La Empresa se negó a acatar la conciliación obligatoria e igualmente cerró la fábrica de margarina vegetal.

En plena cuarentena con  el decreto de prohibición de despidos y suspensiones hasta junio, la doble indemnización o la aplicación de multas, la firma, de todas formas, bajó las persianas de la planta. Con 80 años de historia en el conurbano bonaerense, alrededor de  150 personas que producían margarinas de origen vegetal perdieron su puesto de trabajo.

El Gobierno de la Provincia había tomado medidas para evitar este desenlace, pero la firma tomó la decisión de no dejar entrar a nadie a la fábrica.

El conflicto que llevó al cierre comenzó cuando la empresa se negó a acatar la conciliación obligatoria, por la que debía reincorporar a cinco empleados que habían sido despedidos. “Se dictó una conciliación obligatoria y la empresa decidió no acatar y poner un candado a la planta, por lo cual, el resto de los trabajadores no pueden ingresar”, señalaron desde el gobierno provincial a Infobae.

“El cierre de la planta, que impacta en la comunidad en un contexto agravado por la recesión económica y por la emergencia de COVID-19, tiene su origen en un desmedido reclamo salarial de los gremios de Federación Aceitera”, señaló la empresa, que es propiedad del Grupo Beltrán.
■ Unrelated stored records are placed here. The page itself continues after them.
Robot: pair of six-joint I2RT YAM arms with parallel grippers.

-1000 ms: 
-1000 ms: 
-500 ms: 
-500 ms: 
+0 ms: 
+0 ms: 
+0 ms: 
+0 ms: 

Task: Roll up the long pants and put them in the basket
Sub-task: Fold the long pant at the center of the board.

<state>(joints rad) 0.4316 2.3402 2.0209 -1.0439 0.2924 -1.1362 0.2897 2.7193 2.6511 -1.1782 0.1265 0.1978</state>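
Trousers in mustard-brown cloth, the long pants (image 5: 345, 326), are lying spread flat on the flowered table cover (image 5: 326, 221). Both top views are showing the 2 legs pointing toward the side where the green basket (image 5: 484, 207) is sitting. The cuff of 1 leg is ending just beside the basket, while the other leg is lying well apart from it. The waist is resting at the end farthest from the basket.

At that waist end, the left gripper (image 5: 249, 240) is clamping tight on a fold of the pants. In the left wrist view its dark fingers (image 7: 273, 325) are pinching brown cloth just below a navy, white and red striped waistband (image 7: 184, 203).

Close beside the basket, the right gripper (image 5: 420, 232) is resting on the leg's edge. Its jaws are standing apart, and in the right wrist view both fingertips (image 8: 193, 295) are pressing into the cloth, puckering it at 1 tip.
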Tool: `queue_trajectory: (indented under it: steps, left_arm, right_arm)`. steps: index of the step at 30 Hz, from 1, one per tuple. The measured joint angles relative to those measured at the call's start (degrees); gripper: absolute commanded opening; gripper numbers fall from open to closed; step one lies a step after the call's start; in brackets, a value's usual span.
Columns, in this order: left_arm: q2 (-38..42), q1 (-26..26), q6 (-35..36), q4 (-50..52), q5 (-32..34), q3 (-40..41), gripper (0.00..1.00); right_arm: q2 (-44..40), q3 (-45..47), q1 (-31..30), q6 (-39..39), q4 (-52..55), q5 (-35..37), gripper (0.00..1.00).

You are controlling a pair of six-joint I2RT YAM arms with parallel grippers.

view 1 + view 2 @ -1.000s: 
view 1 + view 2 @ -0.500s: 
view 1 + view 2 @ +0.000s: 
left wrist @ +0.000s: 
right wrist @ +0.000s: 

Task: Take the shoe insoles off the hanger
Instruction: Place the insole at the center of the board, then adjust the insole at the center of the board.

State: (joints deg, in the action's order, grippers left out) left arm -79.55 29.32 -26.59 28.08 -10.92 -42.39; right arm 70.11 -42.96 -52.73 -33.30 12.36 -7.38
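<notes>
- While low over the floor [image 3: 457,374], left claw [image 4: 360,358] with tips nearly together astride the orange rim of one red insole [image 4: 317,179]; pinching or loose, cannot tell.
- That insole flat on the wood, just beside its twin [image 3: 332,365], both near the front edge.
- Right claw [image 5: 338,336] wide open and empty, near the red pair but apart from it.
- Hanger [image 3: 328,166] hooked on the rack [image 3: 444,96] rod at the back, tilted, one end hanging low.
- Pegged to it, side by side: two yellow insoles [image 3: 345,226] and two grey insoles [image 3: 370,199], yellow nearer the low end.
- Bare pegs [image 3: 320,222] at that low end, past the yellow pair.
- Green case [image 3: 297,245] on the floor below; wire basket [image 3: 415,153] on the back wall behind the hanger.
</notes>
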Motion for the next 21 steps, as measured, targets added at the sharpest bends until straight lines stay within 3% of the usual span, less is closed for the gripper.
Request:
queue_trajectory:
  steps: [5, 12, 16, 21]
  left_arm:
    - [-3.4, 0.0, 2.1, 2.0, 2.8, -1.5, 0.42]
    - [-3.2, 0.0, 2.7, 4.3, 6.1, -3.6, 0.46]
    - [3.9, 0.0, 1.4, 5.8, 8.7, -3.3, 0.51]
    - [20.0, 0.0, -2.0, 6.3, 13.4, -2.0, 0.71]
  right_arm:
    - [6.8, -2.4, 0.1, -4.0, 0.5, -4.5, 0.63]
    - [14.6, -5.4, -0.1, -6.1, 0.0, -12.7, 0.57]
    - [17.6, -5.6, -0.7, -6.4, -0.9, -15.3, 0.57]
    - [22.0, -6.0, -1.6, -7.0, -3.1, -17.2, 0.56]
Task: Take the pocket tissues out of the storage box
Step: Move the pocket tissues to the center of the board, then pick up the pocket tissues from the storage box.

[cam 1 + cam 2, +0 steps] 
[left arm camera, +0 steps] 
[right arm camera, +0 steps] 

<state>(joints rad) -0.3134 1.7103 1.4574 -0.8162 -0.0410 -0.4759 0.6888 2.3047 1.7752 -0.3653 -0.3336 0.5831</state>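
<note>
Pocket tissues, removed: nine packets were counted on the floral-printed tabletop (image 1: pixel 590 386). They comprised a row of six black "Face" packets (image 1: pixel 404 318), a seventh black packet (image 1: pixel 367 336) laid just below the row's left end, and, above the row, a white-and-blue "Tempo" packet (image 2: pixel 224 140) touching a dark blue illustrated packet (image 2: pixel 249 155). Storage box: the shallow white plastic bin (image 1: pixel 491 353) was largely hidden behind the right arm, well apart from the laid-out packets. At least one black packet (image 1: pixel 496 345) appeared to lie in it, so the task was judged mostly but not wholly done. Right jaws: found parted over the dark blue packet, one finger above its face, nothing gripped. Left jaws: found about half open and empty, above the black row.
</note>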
Desde su mirada, los gremios exigen pautas salariales que resultan «excesivamente onerosas” para su actividad.

El Gobierno bonaerense ya puso en marcha un proceso para la aplicación de una sanción que, por el tamaño de la planta, se estima que será una “multa importante”. Por su parte, la empresa presentó un recurso y si el Ministerio lo rechaza, aún pueden presentar un descargo.